Models to estimate absolute risks of diseases or of carrying mutations
For my Ph.D. thesis, I improved a clinically-used statistical model (BRCAPRO) that uses family history of breast/ovarian cancer to predict who in a family carries a BRCA1/2 mutation to help decide about offering genetic testing to patients. To identify the issues of greatest clinical importance, I independently sought out and attended weekly clinical meetings about whether to offer BRCA1/2 testing to patients. I chose my three thesis topics (effects of misreported family history, accounting for medical interventions, accounting for non-breast/ovarian cancers) as the most clinically-important and feasible improvements based on my experience at the clinical meetings. My improvements have been integrated into BRCAPRO and are in clinical use. Most importantly, accounting for non-breast/ovarian cancers fixed the outstanding over-prediction bias in BRCAPRO.
I am leveraging the experience gained during my thesis to an ambitious and important project: constructing a clinical risk-prediction model for cervical precancer. Current clinical algorithms are not yet poised to take advantage the flood of information provided by HPV tests, vaccination, and next-generation biomarkers. A risk calculator should incorporate HPV vaccination, HPV test results, Pap smears, and other clinically-available biomarkers, to categorize women into risk-based management groups. If fully successful, this risk calculator will enable future guidelines for clinical management to be based on risk. I have articulated this vision and am laying the groundwork for this project. I lead a multidisciplinary NIH-wide team to advise me on the multiple epidemiologic, clinical, statistical, and risk communication challenges. I plan to produce an initial model to help shape clinical practice and later provide successive refinements.

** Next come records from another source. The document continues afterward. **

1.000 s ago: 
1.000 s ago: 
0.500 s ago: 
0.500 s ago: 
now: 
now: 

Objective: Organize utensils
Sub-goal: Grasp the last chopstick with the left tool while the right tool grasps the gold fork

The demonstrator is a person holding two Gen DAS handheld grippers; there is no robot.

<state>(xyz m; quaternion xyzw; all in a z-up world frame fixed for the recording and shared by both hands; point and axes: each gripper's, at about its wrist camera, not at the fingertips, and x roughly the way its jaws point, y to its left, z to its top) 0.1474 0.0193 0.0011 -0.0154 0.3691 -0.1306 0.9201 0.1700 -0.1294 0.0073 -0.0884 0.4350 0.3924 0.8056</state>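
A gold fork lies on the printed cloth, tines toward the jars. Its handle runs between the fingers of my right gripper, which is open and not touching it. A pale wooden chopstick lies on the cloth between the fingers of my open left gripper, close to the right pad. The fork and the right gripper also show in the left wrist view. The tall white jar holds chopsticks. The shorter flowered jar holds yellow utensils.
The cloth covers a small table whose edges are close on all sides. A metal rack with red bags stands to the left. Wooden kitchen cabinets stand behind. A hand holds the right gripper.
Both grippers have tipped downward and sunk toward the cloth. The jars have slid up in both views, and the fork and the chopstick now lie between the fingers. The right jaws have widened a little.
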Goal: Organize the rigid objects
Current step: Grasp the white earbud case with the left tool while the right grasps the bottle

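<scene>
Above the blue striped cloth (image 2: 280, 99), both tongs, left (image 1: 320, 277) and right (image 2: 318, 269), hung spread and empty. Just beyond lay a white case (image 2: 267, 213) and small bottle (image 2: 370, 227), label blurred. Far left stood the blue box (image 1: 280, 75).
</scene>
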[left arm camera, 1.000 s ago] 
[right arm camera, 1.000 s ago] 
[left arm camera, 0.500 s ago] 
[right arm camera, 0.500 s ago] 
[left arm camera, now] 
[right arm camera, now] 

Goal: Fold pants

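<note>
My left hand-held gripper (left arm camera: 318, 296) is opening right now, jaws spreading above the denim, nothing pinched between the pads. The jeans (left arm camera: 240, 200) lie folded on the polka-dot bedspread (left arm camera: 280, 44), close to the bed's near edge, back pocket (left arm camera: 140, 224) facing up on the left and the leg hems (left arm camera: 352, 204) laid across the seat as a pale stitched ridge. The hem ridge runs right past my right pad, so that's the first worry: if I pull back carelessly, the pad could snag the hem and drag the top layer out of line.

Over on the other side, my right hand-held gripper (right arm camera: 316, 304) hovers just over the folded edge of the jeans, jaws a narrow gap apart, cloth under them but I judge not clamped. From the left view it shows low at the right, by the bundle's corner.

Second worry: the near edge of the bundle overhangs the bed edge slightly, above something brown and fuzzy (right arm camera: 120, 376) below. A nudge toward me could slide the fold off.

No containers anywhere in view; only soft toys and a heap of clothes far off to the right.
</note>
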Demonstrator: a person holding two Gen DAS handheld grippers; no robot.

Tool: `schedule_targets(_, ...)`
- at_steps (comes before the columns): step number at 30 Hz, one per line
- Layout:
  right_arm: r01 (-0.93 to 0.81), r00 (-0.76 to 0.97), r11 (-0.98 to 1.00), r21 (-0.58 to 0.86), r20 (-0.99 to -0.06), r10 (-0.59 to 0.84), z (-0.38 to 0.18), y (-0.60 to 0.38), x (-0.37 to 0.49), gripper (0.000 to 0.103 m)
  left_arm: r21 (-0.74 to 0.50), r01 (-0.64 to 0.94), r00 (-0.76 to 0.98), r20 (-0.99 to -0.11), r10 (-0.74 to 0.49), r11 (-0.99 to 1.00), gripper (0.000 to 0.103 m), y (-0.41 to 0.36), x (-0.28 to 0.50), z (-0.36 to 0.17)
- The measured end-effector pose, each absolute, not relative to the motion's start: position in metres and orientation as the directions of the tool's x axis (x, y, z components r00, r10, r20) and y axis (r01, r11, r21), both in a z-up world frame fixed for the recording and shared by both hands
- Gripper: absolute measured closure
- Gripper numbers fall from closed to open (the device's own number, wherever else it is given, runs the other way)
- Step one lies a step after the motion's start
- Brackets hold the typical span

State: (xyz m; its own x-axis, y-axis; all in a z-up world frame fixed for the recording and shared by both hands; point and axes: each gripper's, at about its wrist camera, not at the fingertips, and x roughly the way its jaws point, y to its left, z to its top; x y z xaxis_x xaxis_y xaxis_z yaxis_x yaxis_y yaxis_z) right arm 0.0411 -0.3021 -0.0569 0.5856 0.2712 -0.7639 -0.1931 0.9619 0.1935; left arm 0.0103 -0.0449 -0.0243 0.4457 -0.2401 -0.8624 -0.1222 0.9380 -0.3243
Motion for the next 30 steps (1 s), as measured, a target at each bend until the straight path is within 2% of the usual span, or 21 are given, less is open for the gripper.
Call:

Efficient sampling and plans to improve epidemiologic study design
To save resources in cohort studies while retaining statistical efficiency, the exposures are measured on most disease cases but only a well-chosen sample of the controls. However, since exposures are not measured on all cohort members, standard methods cannot conduct survival analyses to estimate Kaplan-Meier survival curves or fit Cox models to estimate hazard ratios. Analyzing such studies solely as case-control studies ignores the information in the controls missing exposure measurements but still having information on outcomes and other confounder variables. Such studies are better analyzed as two-phase designs which extract information from all cohort members; subsets of this design include the case-cohort and nested case-control designs, but we allow for general stratified sampling as well. Our methods can estimate hazard ratios, survival curves and attributable risks for general studies nested within cohorts. Our methods can realize impressive information gains by using the entire cohort, and permit efficient sampling designs for controls to have exposure measurements. Finally, our methods can extract information from surrogates for exposure observed on the full cohort. My R package NestedCohort provides software for these methods.
In three collaborations, we proposed comparing a new diagnostic test to a pre-existing test already conducted on all specimens, by conducting the new test on only a judicious subsample of specimens. I introduced methods to estimate agreement statistics and conduct symmetry tests when one test is conducted on only a subsample. These methods achieve adequate statistical efficiency while greatly reducing study costs and specimen consumption. I am currently working on efficient study designs that use my methods for comparing diagnostic tests. Methods to compare diagnostic tests can also be applied to compare risk prediction models by grouping risks into categories. I plan to apply my methods to quantify the improvement in lung cancer risk prediction by measuring circulating C-reactive protein levels.
Unmeasured host risk factors and their role in etiology and prevention
Unmeasured host risk factors can have observable impact on disease risk. For example, since the vast majority of genetic mutations predisposing breast cancer risk remain unknown, women who test negative for their families mutation in BRCA1/2 may remain at above-average cancer risk if they have a family history of cancer beyond that accounted for by their family's mutation and other known risk factors. We addressed this controversy by proposing a novel metric to quantify residual familial risk due to unknown host risk factors and showed that the additional risk could justify continued, or even increased, breast cancer screening.
It has long been acknowledged that women respond differently to HPV infection and vaccination. These differences between women ("frailty") are likely due to undiscovered risk factors, including unknown host immune mechanisms. I am working on quantifying the role that unknown host factors play in the epidemiology of multiple HPV infections, persistence of HPV infection, and in measures of response to HPV vaccination, and in estimating the population-level impact such unknown factors could play in response to infection and vaccination.